=== YOUR GOAL ===
In how many lines of the material below does the string "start" appear? Answer with a single number.

=== PROVIDED MATERIAL ===
##############################
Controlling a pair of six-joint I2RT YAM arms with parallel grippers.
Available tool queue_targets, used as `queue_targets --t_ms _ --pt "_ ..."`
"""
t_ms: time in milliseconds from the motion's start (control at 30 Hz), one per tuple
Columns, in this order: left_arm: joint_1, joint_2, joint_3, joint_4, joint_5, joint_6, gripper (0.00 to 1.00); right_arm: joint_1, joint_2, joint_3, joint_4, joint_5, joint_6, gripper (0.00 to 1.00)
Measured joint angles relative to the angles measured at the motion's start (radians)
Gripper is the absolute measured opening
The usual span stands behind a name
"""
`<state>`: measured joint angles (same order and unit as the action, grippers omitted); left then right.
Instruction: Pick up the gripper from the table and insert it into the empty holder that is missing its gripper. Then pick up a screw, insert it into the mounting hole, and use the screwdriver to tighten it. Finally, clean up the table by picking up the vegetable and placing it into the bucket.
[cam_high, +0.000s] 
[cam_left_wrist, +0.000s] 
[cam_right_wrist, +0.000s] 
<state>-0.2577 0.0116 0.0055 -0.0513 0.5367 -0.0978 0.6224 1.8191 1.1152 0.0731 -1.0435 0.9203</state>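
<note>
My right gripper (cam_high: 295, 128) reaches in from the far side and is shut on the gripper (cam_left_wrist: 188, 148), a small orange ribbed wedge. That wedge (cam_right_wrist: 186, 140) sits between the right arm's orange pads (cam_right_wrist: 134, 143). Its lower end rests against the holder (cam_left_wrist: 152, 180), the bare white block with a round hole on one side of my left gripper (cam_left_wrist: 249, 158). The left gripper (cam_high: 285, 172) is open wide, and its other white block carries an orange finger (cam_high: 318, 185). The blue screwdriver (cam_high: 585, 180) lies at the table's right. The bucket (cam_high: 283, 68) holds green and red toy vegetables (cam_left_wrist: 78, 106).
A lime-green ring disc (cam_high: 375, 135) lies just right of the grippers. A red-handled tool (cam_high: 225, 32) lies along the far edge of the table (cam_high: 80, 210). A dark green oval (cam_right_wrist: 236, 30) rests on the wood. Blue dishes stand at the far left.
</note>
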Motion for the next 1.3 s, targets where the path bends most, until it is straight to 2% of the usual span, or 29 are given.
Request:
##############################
=== EXERCISE ANSWER ===
2